Une appellation régionale qui enlace les communales
Le Haut-Médoc occupe la moitié sud du vignoble du Médoc — l'appellation régionale Médoc couvrant, elle, la moitié nord. Il s'étend sur vingt-neuf communes, de la banlieue nord de Bordeaux jusqu'au-delà de Saint-Estèphe, bordé à l'est par l'estuaire de la Gironde et à l'ouest par la forêt des Landes.
Sa particularité : il enclave les six grandes appellations communales du Médoc (Margaux, Moulis, Listrac, Saint-Julien, Pauillac, Saint-Estèphe). Le Haut-Médoc, c'est donc tout le reste — les terroirs qui portent l'esprit du Médoc sans bénéficier d'un nom de village, ce qui en fait une appellation à la fois vaste et d'une grande diversité.

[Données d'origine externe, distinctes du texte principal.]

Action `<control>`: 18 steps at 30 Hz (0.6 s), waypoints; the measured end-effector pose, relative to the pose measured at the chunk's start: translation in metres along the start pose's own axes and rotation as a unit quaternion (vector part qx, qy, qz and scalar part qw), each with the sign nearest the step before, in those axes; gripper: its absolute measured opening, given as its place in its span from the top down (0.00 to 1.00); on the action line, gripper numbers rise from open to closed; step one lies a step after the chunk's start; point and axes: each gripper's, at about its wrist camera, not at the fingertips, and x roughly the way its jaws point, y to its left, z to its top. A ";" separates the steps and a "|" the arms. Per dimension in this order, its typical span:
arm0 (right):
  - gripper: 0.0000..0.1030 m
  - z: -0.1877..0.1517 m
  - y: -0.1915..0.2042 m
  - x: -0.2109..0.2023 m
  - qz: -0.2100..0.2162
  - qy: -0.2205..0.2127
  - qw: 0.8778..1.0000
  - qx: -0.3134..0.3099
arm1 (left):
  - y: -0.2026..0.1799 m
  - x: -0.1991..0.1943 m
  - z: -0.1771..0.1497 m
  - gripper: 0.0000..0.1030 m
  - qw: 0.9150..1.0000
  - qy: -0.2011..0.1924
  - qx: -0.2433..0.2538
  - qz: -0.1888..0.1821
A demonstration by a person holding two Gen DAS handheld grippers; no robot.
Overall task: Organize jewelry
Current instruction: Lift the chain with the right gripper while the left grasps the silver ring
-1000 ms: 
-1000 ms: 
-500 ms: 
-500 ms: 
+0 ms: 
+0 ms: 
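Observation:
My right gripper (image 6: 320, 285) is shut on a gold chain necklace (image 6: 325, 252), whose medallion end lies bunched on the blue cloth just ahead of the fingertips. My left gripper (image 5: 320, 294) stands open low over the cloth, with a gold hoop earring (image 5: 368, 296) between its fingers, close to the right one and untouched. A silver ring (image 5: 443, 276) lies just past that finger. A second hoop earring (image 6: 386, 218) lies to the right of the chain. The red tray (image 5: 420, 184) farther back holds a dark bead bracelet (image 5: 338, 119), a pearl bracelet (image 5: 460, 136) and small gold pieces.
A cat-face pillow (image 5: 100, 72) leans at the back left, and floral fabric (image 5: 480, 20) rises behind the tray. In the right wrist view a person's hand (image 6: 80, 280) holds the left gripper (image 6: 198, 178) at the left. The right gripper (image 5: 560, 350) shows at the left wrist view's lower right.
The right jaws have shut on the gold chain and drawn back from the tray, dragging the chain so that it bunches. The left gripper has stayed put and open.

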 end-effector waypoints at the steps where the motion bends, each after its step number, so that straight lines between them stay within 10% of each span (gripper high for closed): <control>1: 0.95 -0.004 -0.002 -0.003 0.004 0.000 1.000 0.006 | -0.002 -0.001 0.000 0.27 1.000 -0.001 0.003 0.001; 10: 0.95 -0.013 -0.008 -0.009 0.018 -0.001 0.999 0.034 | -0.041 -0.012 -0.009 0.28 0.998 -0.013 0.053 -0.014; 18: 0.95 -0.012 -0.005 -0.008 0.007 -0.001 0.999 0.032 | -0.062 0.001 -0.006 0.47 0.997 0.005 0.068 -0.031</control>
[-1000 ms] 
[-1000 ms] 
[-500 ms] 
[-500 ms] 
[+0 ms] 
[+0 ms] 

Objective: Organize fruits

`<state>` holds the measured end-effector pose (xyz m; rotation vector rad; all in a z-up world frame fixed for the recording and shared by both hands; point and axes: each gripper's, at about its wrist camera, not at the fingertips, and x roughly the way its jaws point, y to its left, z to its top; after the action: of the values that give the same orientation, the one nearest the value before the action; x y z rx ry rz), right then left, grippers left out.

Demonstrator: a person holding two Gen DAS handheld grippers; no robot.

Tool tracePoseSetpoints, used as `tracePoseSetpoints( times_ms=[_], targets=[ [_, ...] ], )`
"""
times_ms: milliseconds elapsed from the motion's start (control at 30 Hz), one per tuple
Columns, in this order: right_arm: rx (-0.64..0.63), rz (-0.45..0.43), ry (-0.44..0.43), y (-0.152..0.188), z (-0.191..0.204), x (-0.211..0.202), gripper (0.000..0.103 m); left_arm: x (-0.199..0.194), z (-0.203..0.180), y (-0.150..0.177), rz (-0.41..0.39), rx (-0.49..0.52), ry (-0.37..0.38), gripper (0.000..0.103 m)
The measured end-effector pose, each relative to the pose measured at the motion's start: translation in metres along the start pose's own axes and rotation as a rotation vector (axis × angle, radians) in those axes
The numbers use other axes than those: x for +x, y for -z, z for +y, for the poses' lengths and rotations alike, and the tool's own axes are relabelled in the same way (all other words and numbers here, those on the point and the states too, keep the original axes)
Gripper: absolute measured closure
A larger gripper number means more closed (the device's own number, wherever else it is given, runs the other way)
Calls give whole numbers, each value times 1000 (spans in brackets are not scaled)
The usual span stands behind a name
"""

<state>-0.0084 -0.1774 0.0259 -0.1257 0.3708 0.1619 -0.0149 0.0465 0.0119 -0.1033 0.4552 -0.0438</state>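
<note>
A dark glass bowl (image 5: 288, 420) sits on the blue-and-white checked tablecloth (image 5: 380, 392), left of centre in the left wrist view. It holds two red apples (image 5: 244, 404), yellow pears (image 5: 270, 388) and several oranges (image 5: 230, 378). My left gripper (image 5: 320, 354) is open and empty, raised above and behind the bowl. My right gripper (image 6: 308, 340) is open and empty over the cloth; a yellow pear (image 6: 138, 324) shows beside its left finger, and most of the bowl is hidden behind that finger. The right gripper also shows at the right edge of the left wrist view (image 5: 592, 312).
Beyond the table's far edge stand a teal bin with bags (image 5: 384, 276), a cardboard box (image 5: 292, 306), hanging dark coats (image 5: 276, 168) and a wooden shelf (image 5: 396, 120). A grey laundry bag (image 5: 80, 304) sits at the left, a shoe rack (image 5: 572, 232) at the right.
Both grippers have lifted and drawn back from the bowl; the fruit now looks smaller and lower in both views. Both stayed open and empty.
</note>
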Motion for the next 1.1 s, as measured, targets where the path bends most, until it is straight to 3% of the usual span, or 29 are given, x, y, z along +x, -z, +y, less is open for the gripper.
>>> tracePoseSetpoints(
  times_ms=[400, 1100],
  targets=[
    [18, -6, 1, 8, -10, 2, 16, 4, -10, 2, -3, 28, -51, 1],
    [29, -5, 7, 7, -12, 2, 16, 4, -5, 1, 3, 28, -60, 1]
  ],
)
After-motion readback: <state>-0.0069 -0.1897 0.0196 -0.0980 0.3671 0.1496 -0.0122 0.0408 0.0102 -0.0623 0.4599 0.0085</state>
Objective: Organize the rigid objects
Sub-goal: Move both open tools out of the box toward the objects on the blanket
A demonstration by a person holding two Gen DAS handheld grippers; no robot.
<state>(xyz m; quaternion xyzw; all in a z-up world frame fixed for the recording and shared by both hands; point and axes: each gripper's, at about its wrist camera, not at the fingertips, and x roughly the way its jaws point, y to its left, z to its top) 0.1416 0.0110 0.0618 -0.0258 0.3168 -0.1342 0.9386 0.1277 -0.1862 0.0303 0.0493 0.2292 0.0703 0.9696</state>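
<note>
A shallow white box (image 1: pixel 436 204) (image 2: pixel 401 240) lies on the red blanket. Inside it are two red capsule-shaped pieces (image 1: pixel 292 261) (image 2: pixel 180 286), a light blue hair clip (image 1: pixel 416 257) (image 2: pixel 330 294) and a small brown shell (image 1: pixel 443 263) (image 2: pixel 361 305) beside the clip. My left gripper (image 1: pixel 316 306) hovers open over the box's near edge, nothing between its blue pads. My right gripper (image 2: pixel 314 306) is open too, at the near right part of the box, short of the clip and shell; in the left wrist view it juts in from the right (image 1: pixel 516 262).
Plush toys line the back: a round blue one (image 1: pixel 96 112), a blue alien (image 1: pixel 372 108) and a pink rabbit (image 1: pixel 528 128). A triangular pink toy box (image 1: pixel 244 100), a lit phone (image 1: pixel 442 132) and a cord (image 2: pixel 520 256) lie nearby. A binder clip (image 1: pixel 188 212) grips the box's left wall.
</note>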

Le terroir : la diversité pour signature
Sur une telle étendue, il n'y a pas un mais des terroirs. La trame commune reste la grave — graviers et sables déposés en bandes parallèles à l'estuaire, découpés en croupes bien drainées où s'installe la vigne. Mais le sous-sol varie fortement : calcaires argileux et marnes de l'Oligocène au nord (vers Vertheuil, Saint-Sauveur, Cissac, Saint-Laurent), calcaires et grès de l'Éocène plus au nord encore.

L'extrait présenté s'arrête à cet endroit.